Humorkritik | Februar 2021
Februar 2021
Tom verfluchte sich dafür, dass er heute so takt- und humorlos gewesen war. Alles, was er mit tödlichem Ernst betrieb, ging unweigerlich daneben.
Patricia Highsmith, »Der talentierte Mr. Ripley«

Die Komik des Kitzels
Die Beschäftigung mit dem Komischen bespielt ein weites Feld, das manch merk- und denkwürdige Blüte hervorbringt, vor allem an den Rändern. Dort ist zweifellos auch Christian Metz’ 640 Seiten starkes Buch »Kitzel. Genealogie einer menschlichen Empfindung« (Klett-Cotta) anzusiedeln, wobei mich das Umschlagfoto, welches den von einer herben Blondine durchgekitzelten, heftig lachenden Stan Laurel zeigt, zunächst auf eine erbauliche Unterhaltung verheißende Erwartungsspur lockte. Schon bald schwante mir aber, dass es sich mit diesem Buch ähnlich verhalten würde wie mit anderen Fachwerken: Lachwerke sind das selten.
Kapitelüberschriften wie »Hegel oder der Kitzel als das ›unthätige überhaupt‹« oder »Descartes’ und Spinozas titillatio: Es kitzelt, also bin ich« hätten mich vorwarnen können, dass es hier auf leicht skurrile Weise ausgesprochen ernst zugeht. Es bedurfte denn auch nicht erst Metzens Erklärung, »der Kitzeldiskurs« berühre sich nur »gelegentlich mit den Theorien und Erzählungen des Komischen, nimmt aber einen vollkommen eigenständigen Verlauf«, um mir klarzumachen, dass auch meine Lektüreerfahrung einen unerwarteten Verlauf nehmen würde: Zusehends stärker wurde mein Eindruck, es bei diesem zweifellos kenntnis-, fakten- und gedankenreichen Werk mit einem unfreiwillig komischen Text zu tun zu haben.
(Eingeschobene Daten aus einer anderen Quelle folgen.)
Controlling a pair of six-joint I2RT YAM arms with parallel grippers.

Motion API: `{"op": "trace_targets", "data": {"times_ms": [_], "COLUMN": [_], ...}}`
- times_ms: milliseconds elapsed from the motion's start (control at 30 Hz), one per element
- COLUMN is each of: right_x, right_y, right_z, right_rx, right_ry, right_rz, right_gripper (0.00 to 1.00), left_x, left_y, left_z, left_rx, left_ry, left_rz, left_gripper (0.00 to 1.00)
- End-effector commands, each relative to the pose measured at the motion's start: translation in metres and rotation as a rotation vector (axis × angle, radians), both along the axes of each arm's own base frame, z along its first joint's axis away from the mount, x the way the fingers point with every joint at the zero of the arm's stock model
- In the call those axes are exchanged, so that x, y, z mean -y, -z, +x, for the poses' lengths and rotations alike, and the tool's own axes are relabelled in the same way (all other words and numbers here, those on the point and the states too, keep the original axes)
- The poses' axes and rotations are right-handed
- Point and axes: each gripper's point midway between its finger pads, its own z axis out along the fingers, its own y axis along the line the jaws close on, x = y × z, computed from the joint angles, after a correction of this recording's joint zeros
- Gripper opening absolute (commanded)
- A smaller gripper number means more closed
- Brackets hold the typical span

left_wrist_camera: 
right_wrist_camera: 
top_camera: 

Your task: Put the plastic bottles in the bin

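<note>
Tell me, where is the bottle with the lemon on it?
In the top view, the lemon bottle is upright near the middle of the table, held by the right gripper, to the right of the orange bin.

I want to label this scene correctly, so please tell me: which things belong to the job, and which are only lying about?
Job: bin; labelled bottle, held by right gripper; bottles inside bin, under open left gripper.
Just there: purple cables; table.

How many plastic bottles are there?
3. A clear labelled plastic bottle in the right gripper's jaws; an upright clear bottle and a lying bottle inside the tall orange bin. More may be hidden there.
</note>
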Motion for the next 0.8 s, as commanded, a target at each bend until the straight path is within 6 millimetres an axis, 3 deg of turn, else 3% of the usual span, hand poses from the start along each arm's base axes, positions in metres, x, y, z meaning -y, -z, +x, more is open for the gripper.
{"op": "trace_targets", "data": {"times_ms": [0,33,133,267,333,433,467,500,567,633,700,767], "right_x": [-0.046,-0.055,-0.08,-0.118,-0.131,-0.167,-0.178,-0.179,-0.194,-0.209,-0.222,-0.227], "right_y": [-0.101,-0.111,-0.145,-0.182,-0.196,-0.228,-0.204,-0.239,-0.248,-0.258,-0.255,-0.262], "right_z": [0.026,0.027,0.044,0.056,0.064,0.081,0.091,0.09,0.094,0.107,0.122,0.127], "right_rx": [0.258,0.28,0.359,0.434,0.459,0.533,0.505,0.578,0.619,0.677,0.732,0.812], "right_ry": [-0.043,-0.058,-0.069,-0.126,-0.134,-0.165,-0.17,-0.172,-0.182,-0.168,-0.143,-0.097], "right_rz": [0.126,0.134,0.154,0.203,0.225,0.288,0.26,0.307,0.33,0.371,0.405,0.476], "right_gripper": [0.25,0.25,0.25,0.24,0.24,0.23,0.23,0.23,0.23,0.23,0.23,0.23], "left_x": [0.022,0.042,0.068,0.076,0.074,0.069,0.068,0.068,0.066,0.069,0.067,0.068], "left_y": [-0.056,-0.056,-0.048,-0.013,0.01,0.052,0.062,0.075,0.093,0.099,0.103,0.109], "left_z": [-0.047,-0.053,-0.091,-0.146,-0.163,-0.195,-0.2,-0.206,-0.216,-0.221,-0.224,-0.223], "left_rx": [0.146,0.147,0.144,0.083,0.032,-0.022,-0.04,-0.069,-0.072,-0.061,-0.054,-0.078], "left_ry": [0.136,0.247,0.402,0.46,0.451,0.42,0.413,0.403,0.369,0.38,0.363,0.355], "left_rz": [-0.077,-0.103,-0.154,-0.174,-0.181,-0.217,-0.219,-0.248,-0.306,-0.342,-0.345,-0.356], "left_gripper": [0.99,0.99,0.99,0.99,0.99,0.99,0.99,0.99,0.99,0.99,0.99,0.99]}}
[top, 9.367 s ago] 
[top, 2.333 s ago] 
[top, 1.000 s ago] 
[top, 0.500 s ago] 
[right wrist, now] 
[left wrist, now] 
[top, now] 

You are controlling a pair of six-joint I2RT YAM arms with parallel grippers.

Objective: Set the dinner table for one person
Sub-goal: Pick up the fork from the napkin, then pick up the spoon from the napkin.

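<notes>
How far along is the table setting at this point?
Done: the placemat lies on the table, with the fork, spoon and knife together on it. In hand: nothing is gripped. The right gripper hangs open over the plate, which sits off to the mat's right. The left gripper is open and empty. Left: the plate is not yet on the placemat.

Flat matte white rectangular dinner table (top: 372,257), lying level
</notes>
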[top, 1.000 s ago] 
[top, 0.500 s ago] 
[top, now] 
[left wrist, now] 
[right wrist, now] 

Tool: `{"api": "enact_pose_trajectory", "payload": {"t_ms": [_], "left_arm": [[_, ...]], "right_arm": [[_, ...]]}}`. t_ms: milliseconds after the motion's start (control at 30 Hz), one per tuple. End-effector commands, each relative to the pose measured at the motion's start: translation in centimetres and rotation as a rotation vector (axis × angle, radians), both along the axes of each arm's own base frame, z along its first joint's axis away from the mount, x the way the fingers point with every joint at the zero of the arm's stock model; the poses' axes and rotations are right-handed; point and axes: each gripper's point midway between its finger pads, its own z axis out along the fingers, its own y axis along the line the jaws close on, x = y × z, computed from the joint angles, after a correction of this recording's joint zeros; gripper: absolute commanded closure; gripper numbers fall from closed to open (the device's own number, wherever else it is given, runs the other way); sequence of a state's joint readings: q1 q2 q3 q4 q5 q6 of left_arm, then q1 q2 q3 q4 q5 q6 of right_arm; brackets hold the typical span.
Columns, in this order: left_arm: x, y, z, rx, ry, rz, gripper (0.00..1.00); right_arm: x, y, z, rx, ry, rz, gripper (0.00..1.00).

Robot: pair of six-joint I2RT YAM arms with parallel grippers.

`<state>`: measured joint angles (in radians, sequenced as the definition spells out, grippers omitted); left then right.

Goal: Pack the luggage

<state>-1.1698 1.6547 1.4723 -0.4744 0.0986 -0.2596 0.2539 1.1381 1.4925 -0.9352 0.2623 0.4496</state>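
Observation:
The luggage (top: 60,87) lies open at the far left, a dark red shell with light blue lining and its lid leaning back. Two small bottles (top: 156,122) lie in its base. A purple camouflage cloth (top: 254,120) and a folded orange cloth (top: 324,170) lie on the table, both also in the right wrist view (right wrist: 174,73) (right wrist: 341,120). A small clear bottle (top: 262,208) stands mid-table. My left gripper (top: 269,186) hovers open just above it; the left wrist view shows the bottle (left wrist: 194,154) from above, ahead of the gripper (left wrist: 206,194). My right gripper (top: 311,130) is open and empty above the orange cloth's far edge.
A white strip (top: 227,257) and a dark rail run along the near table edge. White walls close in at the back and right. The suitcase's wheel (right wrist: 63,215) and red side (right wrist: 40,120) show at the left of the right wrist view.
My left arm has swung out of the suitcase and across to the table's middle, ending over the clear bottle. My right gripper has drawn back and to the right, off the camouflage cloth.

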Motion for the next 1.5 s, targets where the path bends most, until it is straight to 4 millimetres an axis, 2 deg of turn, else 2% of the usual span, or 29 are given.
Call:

Dessen hochgetuntem Jargon zudem wissenschaftssatirisches Potential innewohnt – etwa wenn Metz sagt, dass sich in jeder »Kitzelweise« das »Individuelle mit der allgemeinen narrativen Syntax und Grammatik des Kitzelns« überlagere und es deshalb sinnvoll sei, »die topischen Erzähleinheiten zu erarbeiten und zu deuten, welche den Kitzel in historischer Variabilität prägen«. Worauf er sich aufmacht, »Kitzelwissen und -geheimnisse« eingehend zu analysieren und zu offenbaren, beginnend mit Aristoteles, welcher »das Lachen konsequent von der Kitzelberührung aus« gedacht und »das Kitzeln als soziales Phänomen« entdeckt habe, über Grimmelshausen bis zu Jean Paul, der erkannt haben soll: »Das Komische in der Kunst kann den geistigen Kitzel bis an die Nähe des geistigen Schmerzes führen. Der geistige Kitzel erregt den Verstand, indem er ihn berührt«.
Meinen Verstand hat dieses sonderbare Kitzelkompendium hingegen nicht erregt, sondern auf Lesedauer eher ermüdet. »Wer wissen will, was die Grundelemente des Menschseins ausmacht, muss den Kitzel in Augenschein nehmen«, behauptet Metz. Das Gegenteil behauptet Mentz.